I am currently based in USA but my husband is in Australia from past 1 year.
His visa got converted form 457 to PR with me as secondary applicant & me being primary applicant.

For job opportunities, I registered on seek; however I have not seen a single job opportunity mail yet, I have given my husband's contact number so they the employer would not feel I am outside of Aus to get a reason of not contacting me.

I also went through few other threads on the forum & it appears that it's very tough to get the first job.

I am Oracle Certified Professional with 6 yrs exp. Most of my exp in US & UK and rest in India. 
Could my expat mates advise me on how shall I proceed? Do I register on any other job portal? 
Any advise is highly appreciated.

Thanks a lot in advance.
Cheers!


----------



## Tarusha123 (Oct 18, 2012)

no response?


----------



## espresso (Nov 2, 2012)

Hi Tarusha123, 

I'm not a DBA so I was reluctant to answer with any concrete advice for that job area. However, it is generally very hard to find a job from oversees. Just to clarify: Did you just register on Seek and wait for employers to contact you? - Because I don't believe it works that way . 

What my partner (web developer) did to get a job offer from Europe:

 Apart from the multinationals such as Google we had no clue about which companies would be interesting to work for. So we googled Great Place to Work® Australia or Best Places to Work 2012, looked at the individual web pages, blogs and open position lists on the company websites. We did not use Seek at all. 
 My partner then made a list of jobs/start-ups that really interested him and prepared tailored application materials for each(!) company. He sent a couple of unsolicited applications (without an open position advertised). Once again: Each application letter was customized. 
 From 20 applications we heard back from about 4 companies. Then came weeks of Skype interviews, work samples, more interviews, negotiations etc.

Overall: Lots of work for two job offers. 

It will be much easier - I'd assume - once you join your husband in Australia and can go to face-to-face interviews. In our case many companies were not interested because he could not start working right away. 

All the best, 
Monika


----------



## nick04 (Mar 1, 2011)

I am having a 5 years of work expirence as ORacle DBA with a single company (TCS India). I have just completed 5 years. If I file for ACS for 190 for vic state , how many years of experience will they ACTUALLY count as I have heard they do not count the entire experience.

Thanks
nick


----------



## npksaravanan (Jul 30, 2013)

*Current Job market in Australia for Oracle Apps DBA?*

Hi Experts,

I am planning to apply visa for australia. But, before that, I need to know what is the current job market situation for Oracle Apps DBAs in Australia. Also, Which ANZSCO code I need to select for Oracle Apps DBA domain. Is it worth to move to Australia and can I get a good job in my domain. 

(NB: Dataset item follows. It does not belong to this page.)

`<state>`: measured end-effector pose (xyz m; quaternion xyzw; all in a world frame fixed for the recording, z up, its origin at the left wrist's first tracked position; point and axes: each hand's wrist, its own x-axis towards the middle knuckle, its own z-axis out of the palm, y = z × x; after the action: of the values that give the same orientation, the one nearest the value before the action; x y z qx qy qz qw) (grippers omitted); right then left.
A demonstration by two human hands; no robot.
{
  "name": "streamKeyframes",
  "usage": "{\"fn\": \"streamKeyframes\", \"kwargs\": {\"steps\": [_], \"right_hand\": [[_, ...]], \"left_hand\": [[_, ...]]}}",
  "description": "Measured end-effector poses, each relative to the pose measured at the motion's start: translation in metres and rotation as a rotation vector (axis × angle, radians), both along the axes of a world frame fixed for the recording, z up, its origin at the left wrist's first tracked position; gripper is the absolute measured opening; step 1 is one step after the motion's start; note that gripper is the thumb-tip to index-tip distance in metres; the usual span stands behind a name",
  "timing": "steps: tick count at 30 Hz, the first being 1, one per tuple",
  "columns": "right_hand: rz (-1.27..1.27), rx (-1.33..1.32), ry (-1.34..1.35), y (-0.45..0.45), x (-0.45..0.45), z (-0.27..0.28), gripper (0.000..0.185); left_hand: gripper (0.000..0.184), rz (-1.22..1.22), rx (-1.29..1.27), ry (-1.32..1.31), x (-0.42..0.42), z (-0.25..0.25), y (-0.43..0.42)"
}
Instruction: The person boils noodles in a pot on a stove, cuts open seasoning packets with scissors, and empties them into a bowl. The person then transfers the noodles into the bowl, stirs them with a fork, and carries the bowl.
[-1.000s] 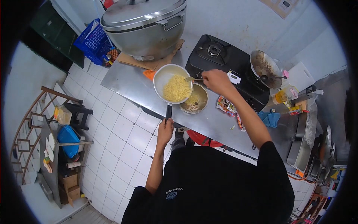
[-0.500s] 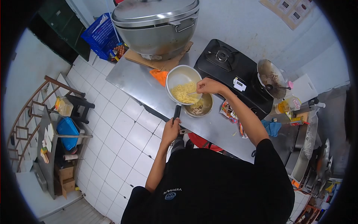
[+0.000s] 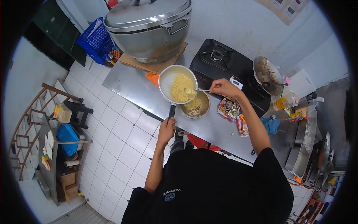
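Observation:
My left hand (image 3: pixel 167 128) is wrapped round the black handle of a light metal pan (image 3: pixel 166 76). Yellow noodles (image 3: pixel 181 88) lie in the pan, which is held over the left part of a metal bowl (image 3: pixel 203 108). More noodles and some pale pieces are in that bowl. A fork (image 3: pixel 201 90) is pinched in my right hand (image 3: pixel 223 89), its tines among the noodles at the pan's right side. Opened food packets (image 3: pixel 228 108) lie on the counter right of the bowl, below my right forearm.
A large lidded pot (image 3: pixel 151 43) stands on cardboard at the back left. Behind my right hand is a black gas stove (image 3: pixel 209 71) with a stained wok (image 3: pixel 269 71). An oil bottle (image 3: pixel 284 102) and blue cloth (image 3: pixel 271 125) lie further right.
My right hand has moved away from the pan to the right, drawing the fork's tines toward the pan's right side. My left hand keeps its hold on the handle.

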<state>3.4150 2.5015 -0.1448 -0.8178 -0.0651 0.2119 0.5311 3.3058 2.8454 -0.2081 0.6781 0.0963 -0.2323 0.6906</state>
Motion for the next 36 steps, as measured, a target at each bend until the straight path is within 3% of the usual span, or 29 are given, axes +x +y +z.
{"fn": "streamKeyframes", "kwargs": {"steps": [4,8,12,15,19,22,25,28,36], "right_hand": [[0.065,-0.092,-0.085,-0.029,-0.025,-0.008,0.01],[0.116,-0.766,-0.328,-0.003,-0.049,0.028,0.008],[-0.062,-0.886,-0.379,0.019,-0.039,0.079,0.009],[-0.037,-0.855,-0.485,0.041,-0.01,0.081,0.009],[0.114,-0.871,-0.483,0.054,0.037,0.036,0.012],[0.288,-0.668,-0.272,0.055,0.054,0.011,0.015],[0.406,-0.432,-0.236,0.05,0.064,-0.019,0.016],[0.355,-0.321,-0.037,0.051,0.059,-0.024,0.018],[0.227,-0.193,0.179,0.039,0.048,-0.02,0.015]], "left_hand": [[0.027,-0.001,-0.011,-0.032,0.0,-0.004,0.001],[0.029,-0.023,0.023,-0.052,-0.001,-0.013,0.003],[0.033,-0.028,0.06,-0.059,-0.005,-0.012,0.006],[0.03,-0.017,0.062,-0.094,-0.008,-0.017,0.003],[0.03,-0.032,0.091,-0.111,-0.009,-0.012,0.003],[0.033,-0.043,0.079,-0.079,-0.008,-0.009,0.005],[0.033,-0.021,0.078,-0.064,-0.011,0.004,-0.003],[0.033,-0.023,0.06,-0.073,-0.008,-0.004,-0.005],[0.033,-0.042,0.041,-0.012,0.002,0.005,-0.006]]}}
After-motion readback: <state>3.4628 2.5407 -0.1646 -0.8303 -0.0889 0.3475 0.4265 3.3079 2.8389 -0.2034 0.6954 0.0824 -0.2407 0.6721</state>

About Myself, I do have 11+ years of IT experience and 10+ years of relevant experience as an Oracle Apps DBA, currently working in Bangalore. Anybody has moved from India to Australia and got a job in Oracle Apps DBA domain. Please reply.


----------



## abhijit (Dec 15, 2010)

Hello,

Look, to be honest with you... this is a very tricky Q to answer.

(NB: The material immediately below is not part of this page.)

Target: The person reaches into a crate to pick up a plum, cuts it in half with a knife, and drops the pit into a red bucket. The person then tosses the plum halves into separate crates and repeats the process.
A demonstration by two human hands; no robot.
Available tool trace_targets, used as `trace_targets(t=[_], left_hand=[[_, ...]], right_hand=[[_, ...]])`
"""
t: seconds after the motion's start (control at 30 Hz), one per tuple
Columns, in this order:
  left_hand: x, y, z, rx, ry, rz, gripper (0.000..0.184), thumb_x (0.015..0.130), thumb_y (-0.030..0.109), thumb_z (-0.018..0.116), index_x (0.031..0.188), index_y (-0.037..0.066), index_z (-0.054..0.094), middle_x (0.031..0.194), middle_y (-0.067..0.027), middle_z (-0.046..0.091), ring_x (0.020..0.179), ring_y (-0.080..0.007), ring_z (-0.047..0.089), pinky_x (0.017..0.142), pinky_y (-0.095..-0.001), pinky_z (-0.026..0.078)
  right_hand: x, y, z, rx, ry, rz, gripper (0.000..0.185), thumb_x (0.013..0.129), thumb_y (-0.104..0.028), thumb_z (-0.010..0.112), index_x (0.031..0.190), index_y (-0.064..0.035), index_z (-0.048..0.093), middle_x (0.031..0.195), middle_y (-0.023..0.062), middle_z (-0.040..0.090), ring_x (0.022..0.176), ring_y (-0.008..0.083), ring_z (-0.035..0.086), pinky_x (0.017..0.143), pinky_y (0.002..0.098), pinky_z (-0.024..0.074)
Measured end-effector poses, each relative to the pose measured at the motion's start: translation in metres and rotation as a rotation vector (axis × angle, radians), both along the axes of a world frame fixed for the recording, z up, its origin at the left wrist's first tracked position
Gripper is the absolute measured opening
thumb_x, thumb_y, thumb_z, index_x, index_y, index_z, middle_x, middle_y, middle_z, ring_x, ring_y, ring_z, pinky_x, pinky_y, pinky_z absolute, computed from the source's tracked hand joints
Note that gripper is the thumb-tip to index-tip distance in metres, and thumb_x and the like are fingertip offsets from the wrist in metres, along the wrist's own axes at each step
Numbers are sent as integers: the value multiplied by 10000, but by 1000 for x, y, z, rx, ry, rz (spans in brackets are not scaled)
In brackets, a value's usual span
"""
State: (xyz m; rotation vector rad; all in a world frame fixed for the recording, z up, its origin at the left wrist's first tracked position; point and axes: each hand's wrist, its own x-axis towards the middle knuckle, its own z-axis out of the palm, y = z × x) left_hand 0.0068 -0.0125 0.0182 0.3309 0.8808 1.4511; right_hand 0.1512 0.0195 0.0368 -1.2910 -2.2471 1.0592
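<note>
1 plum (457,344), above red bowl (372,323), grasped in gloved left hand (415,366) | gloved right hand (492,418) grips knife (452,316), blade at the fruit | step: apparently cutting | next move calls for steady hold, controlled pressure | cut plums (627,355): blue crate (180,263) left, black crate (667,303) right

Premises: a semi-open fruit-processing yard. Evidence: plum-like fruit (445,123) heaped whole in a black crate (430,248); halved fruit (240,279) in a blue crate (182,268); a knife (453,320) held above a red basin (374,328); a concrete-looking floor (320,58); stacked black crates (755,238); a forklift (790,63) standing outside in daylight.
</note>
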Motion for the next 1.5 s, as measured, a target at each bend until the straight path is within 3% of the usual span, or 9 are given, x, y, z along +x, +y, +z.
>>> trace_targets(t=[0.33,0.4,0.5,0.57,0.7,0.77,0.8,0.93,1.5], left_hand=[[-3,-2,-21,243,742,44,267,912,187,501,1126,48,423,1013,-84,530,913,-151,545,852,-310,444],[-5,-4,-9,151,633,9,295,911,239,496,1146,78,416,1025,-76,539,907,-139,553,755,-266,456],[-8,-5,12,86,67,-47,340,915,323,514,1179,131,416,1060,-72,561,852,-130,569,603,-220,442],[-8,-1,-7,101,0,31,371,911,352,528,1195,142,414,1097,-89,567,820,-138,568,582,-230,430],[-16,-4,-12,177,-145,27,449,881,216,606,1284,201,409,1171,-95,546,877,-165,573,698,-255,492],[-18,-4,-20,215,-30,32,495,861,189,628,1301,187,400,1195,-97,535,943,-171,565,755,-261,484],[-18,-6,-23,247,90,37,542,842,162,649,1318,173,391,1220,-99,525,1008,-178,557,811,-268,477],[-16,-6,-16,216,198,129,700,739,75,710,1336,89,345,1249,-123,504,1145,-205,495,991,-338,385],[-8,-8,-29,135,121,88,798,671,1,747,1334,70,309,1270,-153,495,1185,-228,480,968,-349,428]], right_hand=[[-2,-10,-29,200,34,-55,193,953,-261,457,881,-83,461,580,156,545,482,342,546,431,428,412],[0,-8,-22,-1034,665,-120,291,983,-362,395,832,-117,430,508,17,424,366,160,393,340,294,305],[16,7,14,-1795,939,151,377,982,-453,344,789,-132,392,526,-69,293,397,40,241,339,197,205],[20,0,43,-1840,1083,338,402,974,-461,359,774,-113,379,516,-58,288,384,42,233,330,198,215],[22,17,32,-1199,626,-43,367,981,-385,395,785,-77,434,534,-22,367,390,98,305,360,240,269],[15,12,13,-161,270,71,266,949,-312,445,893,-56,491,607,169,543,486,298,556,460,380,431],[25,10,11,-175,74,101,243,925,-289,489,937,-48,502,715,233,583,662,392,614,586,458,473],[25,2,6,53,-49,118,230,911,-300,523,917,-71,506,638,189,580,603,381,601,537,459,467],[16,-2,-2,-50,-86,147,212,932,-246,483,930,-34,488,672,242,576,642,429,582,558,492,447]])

The job market in Australia (I can talk of Sydney) is heading towards the end of year lull so you will not see many open jobs coming out at this point. The situation will change by Feb-March 2014 when companies have new budgets and new opportunities get created due to these budgets plus with people movements happening across cities.

Oracle Apps DBA jobs are there but you will not see loads of such jobs. The reason being big companies here have started outsourcing IT admin jobs like DBA, Sys Admin to other companies that operate out of India or Malaysia etc. Having said that there are people who are dbas and who work in Sydney but the count is not increasing.

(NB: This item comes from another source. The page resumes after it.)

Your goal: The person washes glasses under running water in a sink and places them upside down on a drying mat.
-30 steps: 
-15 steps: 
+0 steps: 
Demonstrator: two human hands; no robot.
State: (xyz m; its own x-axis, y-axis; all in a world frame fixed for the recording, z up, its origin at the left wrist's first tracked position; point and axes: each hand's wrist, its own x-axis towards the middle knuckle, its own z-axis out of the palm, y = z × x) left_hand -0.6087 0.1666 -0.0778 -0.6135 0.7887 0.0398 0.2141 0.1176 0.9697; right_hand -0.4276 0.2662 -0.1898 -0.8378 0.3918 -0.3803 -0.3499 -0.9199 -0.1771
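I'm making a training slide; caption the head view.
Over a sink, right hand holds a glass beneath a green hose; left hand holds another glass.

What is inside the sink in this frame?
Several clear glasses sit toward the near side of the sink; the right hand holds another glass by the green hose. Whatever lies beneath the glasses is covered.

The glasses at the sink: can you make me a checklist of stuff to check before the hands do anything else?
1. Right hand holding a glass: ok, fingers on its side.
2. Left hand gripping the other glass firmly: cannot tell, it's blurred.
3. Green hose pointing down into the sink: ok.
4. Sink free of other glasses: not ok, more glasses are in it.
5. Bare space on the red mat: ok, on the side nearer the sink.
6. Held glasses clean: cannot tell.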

My suggestion is you try searching on SEEK - Australia's no. 1 jobs, employment, career and recruitment site which is by far the leading job website for Australia. You can browse by city and job category, give it a go and see what it comes up with.

Abhijit



npksaravanan said:


> Hi Experts,
> 
> I am planning to apply visa for australia. But, before that, I need to know what is the current job market situation for Oracle Apps DBAs in Australia. Also, Which ANZSCO code I need to select for Oracle Apps DBA domain. Is it worth to move to Australia and can I get a good job in my domain.
> 
> About Myself, I do have 11+ years of IT experience and 10+ years of relevant experience as an Oracle Apps DBA, currently working in Bangalore. Anybody has moved from India to Australia and got a job in Oracle Apps DBA domain. Please reply.


----------



## yung103 (Nov 20, 2013)

Hi, 

I have a similar background as you, also a Oracle Apps DBA with 10+ yrs experience. I am from Hong Kong by the way. 

I am still working to fulfill the IELTS requirements to score all 7 in each brand before I can lodge the subclass 190 application. 

I tried to apply for DBA jobs offshore hoping they can grant me a working visa to land Australia first, but not much luck at all. They don't want to grant working visa, but I am sure it is easier to find a job if you are in Australia. I saw there are plenty of DBA jobs in Sydney and Melbourne. 

So good luck to you. 


Joe


----------



## yung103 (Nov 20, 2013)

Hi Nick, 

How is your progress on subclass 190 visa? 
Can you share the experience? 

I am working to apply the same, but still working to get IELTS all 7 score. 


Thanks. 
Joe


----------



## npksaravanan (Jul 30, 2013)

Guys,

Can you please tell me how much amount is needed in INR to get the PR visa for Australia? Please give the breakup details for each stage in processing the Visa?


----------